There are marine organisms that reproduce in the water reproductive cells, essentially sperm and gametes or eggs, to reproduce. It is very difficult to detect the release of these cells in real time and consequently, it is also difficult to study animals such as scallops (Pecten jacobaeus), a bivalve mollusc also present in the Mediterranean.
A group of researchers from the University of Maine and Bigelow Laboratory for Ocean Sciences has therefore devised a new method to study these “releases” by taking water samples and analyzing the environmental DNA. The result of the study focuses on a new method to manage wild mollusk populations, but also those in aquaculture, and generally shows a new approach in the context of the so-called eDNA, also called environmental DNA, ie the DNA that is not collected from living organisms but from samples taken from the environments in which they live.

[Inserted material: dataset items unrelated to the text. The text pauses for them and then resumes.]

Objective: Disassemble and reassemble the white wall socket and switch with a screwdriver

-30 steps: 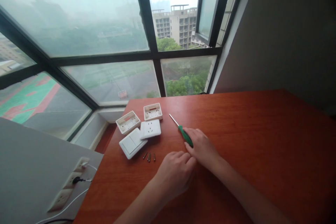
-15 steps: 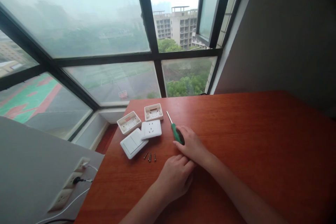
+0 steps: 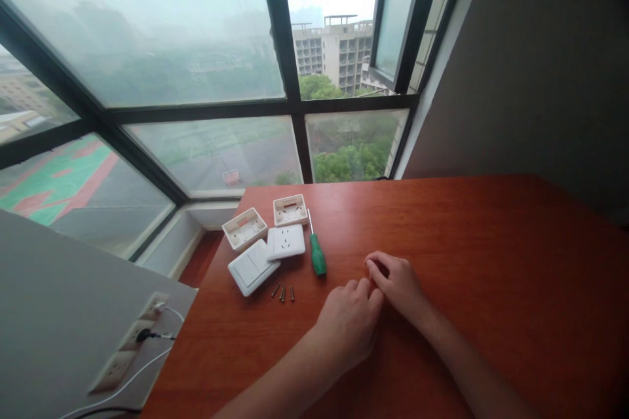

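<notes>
My left hand [image 3: 350, 322] rests on the table with its fingers curled in, and nothing shows in it. Close on its right, my right hand [image 3: 399, 281] has its thumb and fingertips drawn together, also with nothing visible between them. The knuckles of the left nearly meet the right thumb. Left of both hands lies a green-handled screwdriver [image 3: 318, 255], its shaft pointing away towards the window. Several screws [image 3: 283, 293] lie nearer me. Beside the screwdriver are a white socket panel [image 3: 285, 242] and a white switch panel [image 3: 253, 267], their edges overlapping.
Two white open mounting boxes [image 3: 244, 229] sit behind the panels, close to the left edge of the reddish wooden table [image 3: 466, 229]. A window [image 3: 196, 105] stands behind. Wall sockets with plugs and cables [image 3: 143, 336] are low on the left.
My right hand has let go of the screwdriver and moved right, its fingers drawing together. The screwdriver now lies closer to the socket panel. My left hand has shifted slightly right.
</notes>
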Demonstrator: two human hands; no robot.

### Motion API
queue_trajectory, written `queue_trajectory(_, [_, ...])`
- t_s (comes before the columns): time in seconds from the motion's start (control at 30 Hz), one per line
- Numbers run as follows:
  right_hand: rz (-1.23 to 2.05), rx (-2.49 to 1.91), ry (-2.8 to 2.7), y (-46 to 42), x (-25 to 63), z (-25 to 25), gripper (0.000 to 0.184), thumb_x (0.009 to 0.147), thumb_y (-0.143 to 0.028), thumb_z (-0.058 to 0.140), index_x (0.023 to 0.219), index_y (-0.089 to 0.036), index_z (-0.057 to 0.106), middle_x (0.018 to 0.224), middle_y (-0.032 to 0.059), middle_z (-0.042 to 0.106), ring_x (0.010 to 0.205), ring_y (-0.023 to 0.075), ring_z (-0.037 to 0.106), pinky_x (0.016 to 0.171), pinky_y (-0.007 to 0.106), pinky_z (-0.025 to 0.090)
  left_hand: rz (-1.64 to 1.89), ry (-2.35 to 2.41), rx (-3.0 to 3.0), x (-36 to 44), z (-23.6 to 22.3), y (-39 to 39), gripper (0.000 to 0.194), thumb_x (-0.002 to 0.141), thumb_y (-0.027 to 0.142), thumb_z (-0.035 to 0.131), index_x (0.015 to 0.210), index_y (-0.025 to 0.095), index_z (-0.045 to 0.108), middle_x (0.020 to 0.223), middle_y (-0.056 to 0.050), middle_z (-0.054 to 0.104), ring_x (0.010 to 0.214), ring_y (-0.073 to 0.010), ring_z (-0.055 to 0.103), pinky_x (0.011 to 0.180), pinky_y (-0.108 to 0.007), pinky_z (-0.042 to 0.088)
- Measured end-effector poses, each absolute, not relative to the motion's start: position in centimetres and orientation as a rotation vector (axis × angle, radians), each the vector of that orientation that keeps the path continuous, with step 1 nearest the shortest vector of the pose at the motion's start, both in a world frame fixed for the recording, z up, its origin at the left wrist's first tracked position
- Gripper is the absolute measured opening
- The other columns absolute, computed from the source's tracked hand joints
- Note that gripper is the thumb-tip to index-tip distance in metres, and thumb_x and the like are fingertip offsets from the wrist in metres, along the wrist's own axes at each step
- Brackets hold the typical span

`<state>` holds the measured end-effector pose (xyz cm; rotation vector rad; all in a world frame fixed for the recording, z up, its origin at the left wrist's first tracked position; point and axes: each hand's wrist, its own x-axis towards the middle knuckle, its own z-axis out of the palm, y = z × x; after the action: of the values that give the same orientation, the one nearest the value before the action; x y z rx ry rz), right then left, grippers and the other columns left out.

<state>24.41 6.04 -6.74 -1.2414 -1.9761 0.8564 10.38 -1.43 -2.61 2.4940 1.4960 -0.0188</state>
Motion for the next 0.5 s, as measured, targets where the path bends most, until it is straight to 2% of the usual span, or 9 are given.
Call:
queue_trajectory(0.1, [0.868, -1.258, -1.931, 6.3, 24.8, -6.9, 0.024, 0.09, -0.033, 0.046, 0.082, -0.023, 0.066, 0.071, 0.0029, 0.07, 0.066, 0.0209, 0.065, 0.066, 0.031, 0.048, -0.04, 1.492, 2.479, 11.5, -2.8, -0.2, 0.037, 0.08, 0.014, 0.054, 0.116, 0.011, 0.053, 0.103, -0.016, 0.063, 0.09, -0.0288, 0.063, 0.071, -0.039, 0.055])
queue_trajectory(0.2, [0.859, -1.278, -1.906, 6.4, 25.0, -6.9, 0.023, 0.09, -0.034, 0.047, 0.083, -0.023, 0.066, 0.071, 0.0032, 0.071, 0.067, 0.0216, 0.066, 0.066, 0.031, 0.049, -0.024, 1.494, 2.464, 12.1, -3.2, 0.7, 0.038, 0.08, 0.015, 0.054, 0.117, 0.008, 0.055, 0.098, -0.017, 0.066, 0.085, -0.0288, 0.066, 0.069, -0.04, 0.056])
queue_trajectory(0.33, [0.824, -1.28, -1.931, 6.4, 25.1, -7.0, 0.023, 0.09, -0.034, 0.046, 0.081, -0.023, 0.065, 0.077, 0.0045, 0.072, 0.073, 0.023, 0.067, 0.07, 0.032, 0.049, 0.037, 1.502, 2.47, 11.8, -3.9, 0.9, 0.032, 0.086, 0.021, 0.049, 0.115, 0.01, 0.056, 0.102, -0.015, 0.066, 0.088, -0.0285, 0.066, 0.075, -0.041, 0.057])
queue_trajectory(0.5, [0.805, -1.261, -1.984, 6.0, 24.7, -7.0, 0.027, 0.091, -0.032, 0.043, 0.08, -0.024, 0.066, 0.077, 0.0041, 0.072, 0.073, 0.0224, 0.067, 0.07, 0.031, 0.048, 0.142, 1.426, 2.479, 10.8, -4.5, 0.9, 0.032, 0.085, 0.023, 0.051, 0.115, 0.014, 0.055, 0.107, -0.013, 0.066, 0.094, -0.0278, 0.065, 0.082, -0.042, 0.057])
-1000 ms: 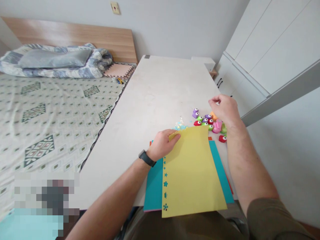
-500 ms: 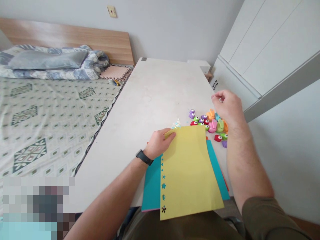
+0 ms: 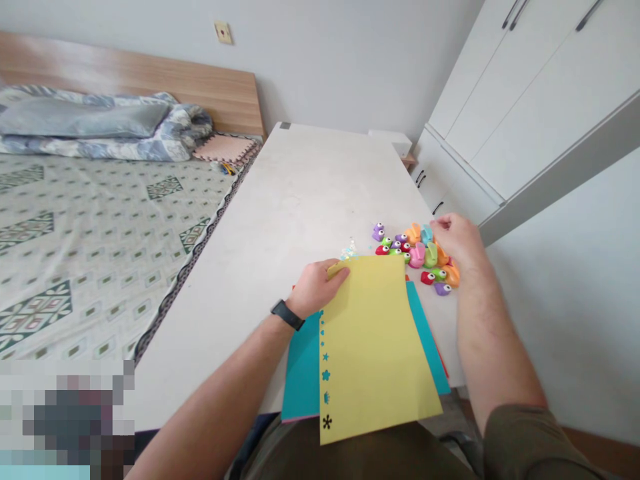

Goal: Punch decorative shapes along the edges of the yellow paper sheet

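My left hand [image 3: 320,287], with a black watch on its wrist, grips a yellow sheet of paper [image 3: 375,347] by its top left corner. Small shapes are cut out along the sheet's left edge, among them a star, a flower and a crown. Beneath it lie blue sheets [image 3: 303,373] with thin red and pink edges showing. My right hand [image 3: 457,240] is over the right end of a cluster of craft punches, fingers curled, fingertips beside a light blue punch [image 3: 427,234]. Whatever its fingers hold is hidden. Nearby sit a pink punch [image 3: 417,256] and a purple punch with eyes [image 3: 443,289].
Tiny paper cut-outs [image 3: 349,249] lie in a small heap behind the yellow sheet. The white table [image 3: 320,173] reaches back to the wall. A bed [image 3: 100,220] runs along its left side, and a white wardrobe [image 3: 505,113] stands at the right.
My right hand has come down from above the punches to their level. The left hand keeps its grip on the yellow paper. The camera view has shifted slightly.
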`<state>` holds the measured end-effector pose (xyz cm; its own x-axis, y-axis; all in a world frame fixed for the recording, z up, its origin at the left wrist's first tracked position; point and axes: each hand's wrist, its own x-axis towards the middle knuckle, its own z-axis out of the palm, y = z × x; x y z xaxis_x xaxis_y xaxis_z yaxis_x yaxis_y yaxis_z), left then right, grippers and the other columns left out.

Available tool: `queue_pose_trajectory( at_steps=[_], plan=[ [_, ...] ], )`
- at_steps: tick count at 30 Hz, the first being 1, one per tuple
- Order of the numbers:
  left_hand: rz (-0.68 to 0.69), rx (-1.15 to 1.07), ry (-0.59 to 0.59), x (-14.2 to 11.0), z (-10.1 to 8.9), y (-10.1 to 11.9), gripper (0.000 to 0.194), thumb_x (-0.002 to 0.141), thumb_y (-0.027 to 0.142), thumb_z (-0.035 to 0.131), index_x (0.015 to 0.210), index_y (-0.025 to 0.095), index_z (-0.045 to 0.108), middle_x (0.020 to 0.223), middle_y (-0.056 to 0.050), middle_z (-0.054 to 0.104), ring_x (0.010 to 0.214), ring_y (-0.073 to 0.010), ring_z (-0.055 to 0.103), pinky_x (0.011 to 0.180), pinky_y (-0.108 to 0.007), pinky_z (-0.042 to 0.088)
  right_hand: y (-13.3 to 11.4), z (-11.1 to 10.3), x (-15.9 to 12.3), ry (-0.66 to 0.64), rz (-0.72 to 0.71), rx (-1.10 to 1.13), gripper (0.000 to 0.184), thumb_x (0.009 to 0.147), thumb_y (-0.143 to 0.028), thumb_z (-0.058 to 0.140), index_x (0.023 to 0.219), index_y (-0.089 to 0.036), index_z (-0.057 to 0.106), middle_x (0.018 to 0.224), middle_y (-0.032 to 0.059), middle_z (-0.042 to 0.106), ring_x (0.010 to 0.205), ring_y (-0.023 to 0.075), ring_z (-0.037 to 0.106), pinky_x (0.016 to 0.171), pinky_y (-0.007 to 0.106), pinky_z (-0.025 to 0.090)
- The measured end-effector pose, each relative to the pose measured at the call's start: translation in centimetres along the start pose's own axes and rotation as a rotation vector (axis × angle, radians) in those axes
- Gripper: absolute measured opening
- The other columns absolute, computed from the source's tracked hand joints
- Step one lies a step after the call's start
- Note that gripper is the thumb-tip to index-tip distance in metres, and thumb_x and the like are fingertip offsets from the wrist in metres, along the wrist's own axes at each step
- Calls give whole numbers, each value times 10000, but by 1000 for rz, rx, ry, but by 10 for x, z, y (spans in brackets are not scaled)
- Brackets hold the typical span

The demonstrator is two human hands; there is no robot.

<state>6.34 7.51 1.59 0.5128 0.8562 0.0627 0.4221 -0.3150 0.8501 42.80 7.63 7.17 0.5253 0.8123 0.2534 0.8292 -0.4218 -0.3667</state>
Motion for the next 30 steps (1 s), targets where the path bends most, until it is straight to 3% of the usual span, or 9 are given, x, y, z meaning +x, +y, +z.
queue_pose_trajectory(
  at_steps=[6, 11, 18, 22, 30],
  plan=[
    [8, -4, 1, -2, -1, -1, 356, 991, 469, 512, 868, 181, 682, 731, -9, 657, 653, -150, 544, 584, -263, 369, 52, -2, -3, -20, 109, -119, 404, 920, -477, 560, 1116, -190, 766, 1102, 148, 790, 1019, 319, 714, 854, 403, 502],
    [3, -1, 12, -5, -1, -2, 372, 987, 479, 515, 876, 174, 696, 732, -15, 664, 635, -149, 537, 572, -265, 360, 75, -5, -13, -71, 178, -134, 411, 920, -503, 559, 1110, -201, 762, 1102, 141, 793, 1011, 312, 716, 821, 393, 492],
    [24, -22, 34, -8, -4, 1, 362, 977, 470, 532, 877, 169, 707, 731, -21, 667, 630, -148, 533, 570, -267, 359, 95, -8, -47, -208, 185, -113, 533, 865, -708, 577, 1007, -231, 769, 1053, 121, 793, 940, 311, 707, 733, 380, 458],
    [19, -11, 16, -6, -2, 2, 360, 985, 465, 525, 862, 173, 697, 724, -13, 659, 637, -146, 543, 581, -270, 360, 99, -6, -57, -247, 147, -132, 534, 848, -733, 586, 946, -233, 745, 991, 102, 784, 874, 290, 690, 697, 368, 431],
    [12, -1, 15, -10, -2, 2, 361, 986, 471, 526, 894, 175, 712, 754, -18, 688, 636, -149, 548, 587, -276, 369, 107, 4, -70, -151, 127, -9, 449, 877, -658, 596, 972, -229, 687, 948, 69, 753, 835, 249, 667, 678, 344, 418]
  ],
)
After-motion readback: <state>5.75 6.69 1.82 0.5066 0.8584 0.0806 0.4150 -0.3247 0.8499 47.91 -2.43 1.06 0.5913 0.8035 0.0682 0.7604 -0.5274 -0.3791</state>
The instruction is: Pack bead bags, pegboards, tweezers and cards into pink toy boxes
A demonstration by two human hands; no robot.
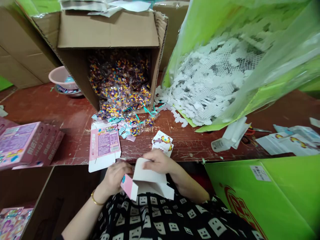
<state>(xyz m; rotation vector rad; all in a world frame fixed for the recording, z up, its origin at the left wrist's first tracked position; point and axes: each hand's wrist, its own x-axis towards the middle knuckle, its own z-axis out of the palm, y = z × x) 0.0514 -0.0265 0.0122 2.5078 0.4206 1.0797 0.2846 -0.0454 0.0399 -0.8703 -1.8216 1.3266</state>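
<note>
Left hand (116,176) is gripping the pink side (127,186) of an open box (151,188), bottom center of the frame, and the right hand (158,161) is kinda pinching its white flap (145,173). A flattened box (106,145) is lying just up and left.

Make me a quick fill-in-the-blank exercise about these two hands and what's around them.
1. The left hand and right hand hold an open box whose inside is ____.
2. The gold bangle circles the ____ wrist.
3. White mesh pieces lie to the ____ of the colorful packets.
Missing words: white; left; right.
</note>
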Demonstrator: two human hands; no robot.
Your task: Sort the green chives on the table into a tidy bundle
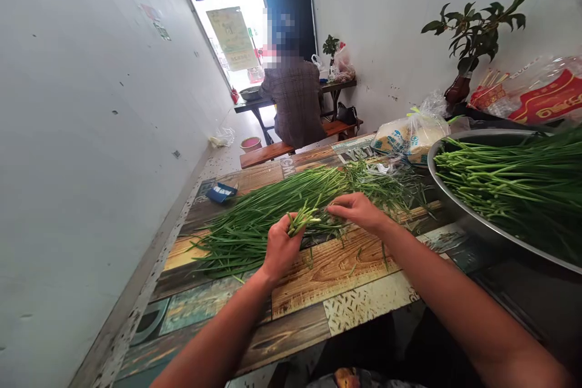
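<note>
My left hand is wrapped round a small bunch of garlic chives, their pale stem ends sticking out past the thumb toward the right. Close by on the right, my right hand has thumb and fingertips pinched together; whatever is between them is too small to make out. Beneath and beyond both hands lies a long pile of chives, leaves to the left and stem ends to the right. Loose trimmings are scattered on the table right of the pile.
A large metal basin full of chives stands at the right. Behind it are plastic-wrapped packages and a potted plant. A small blue box lies at the far left. Another person sits at a further table, back turned.
</note>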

To explain the importance of this research is Skylar Bayer, a researcher at the Milford Laboratory of the Northeast Fisheries Science Center and main author: “Knowing when and where marine organisms are generated is important to understand their demographic growth and their life cycle. Usually, monitoring the generation events in marine invertebrates, including marine scallops, can be a difficult task, so being able to track these events by sampling seawater could be enormously useful for the management and conservation practices of marine species.”
The same researcher admits that this method can also be used in the future to understand the deposition events of other marine animals such as corals and clams, practically in real-time.
The study was published in the Marine Ecology Progress Series.